Asthenopia in schoolchildren
Received 19 March 2015
Accepted for publication 4 June 2015
Published 28 August 2015 Volume 2015:9 Pages 1595—1603
Checked for plagiarism Yes
Review by Single anonymous peer review
Peer reviewer comments 4
Editor who approved publication: Dr Scott Fraser
Manuel AP Vilela,1,2 Victor D Castagno,2,3 Rodrigo D Meucci,3,4 Anaclaudia G Fassa3,4
1Postdoctoral Program in Epidemiology, 2Department of Specialized Medicine – Ophthalmology, 3Doctoral Program in Epidemiology, 4Department of Social Medicine, Federal University of Pelotas, Pelotas, Rio Grande do Sul, Brazil
Objective: To assess asthenopia prevalence and associated factors in schoolchildren aged 6–16.
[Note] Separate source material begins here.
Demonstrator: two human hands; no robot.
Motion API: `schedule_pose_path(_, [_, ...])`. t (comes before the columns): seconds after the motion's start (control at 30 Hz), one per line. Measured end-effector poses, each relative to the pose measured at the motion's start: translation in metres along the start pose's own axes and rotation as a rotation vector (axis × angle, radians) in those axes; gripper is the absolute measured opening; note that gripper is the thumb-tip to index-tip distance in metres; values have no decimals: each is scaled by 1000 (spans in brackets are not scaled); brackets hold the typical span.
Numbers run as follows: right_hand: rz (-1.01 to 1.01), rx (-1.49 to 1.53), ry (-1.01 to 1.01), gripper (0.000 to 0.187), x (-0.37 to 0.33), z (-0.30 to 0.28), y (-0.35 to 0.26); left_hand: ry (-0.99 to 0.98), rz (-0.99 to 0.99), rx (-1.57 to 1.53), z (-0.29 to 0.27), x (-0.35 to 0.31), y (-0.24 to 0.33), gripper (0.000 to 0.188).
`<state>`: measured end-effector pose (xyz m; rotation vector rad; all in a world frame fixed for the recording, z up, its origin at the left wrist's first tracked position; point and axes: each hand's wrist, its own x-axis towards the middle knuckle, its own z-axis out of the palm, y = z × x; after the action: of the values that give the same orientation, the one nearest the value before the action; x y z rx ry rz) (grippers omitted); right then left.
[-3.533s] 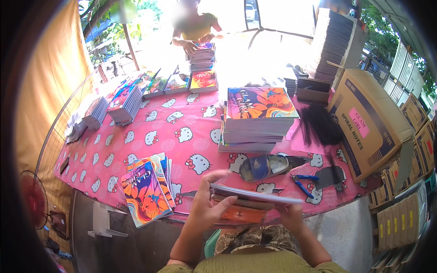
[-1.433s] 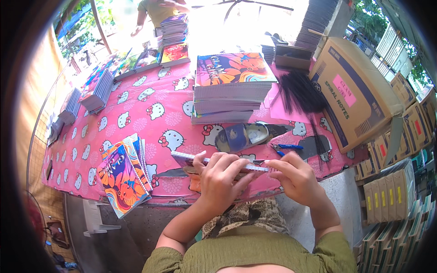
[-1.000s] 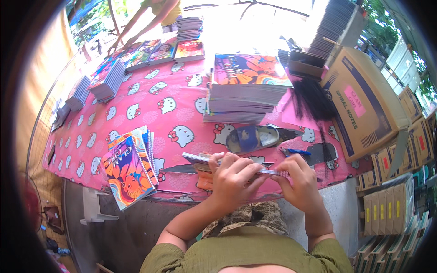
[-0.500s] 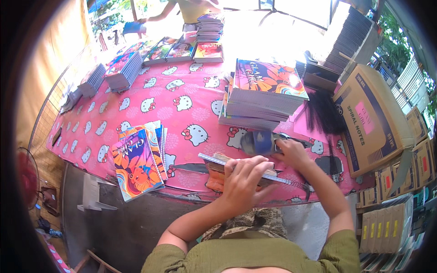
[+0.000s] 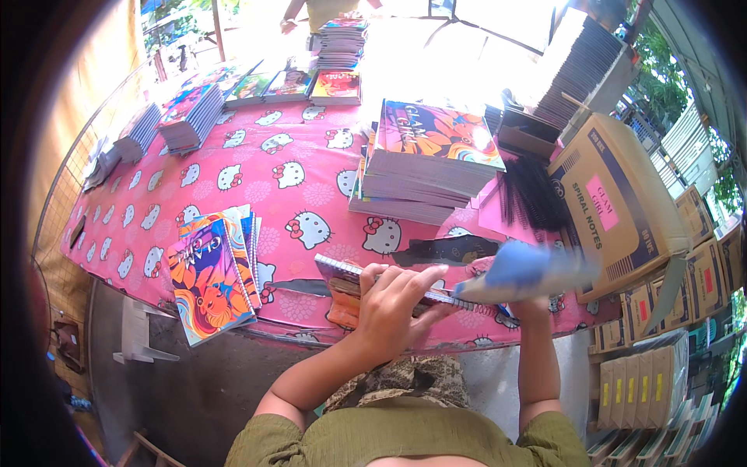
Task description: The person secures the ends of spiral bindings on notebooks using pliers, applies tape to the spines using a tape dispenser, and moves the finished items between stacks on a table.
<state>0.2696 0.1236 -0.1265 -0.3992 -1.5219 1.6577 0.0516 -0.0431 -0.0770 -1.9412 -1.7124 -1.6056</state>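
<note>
My left hand [image 5: 395, 307] is closed over a spiral notebook [image 5: 336, 267], holding it on its edge near the front of the table. A black wire coil [image 5: 486, 311] runs along the notebook's edge towards my right hand. Under the notebook sits a worn orange block [image 5: 345, 309]. At the coil's end, my right hand [image 5: 531, 309] grips a blue and grey hand tool [image 5: 529, 272]. Motion smears the tool, so its kind is unclear, and it hides part of the fingers. Finished-looking spiral notebooks [image 5: 214, 272] with orange and purple covers lie overlapped to the left.
A tall stack of notebooks [image 5: 436, 156] stands ahead, beside loose black coils [image 5: 533, 194] and an open carton [image 5: 622, 202]. More book stacks [image 5: 191, 117] line the far left of the pink tablecloth [image 5: 303, 194]. A person [image 5: 331, 12] stands beyond the table.
My right hand has lifted the blue tool off the table and brought it right and nearer, beside the coil's end. My left hand still holds the notebook. The view has shifted slightly.
</note>
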Motion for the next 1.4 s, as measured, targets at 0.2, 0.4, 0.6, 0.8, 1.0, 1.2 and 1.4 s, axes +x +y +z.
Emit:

Methods: This was a cross-sectional study of all children attending the first to eighth grades at two public schools in the urban region of a medium-sized town in Southern Brazil between April and December 2012. A questionnaire on socioeconomic and cultural matters was answered by parents, while the children answered a questionnaire on asthenopia-related symptoms. The children underwent a complete visual function examination, including measurement of visual acuity, refraction test, cover test, stereopsis, heterophoria assessment, near point of convergence, and accommodative convergence/accommodation ratio.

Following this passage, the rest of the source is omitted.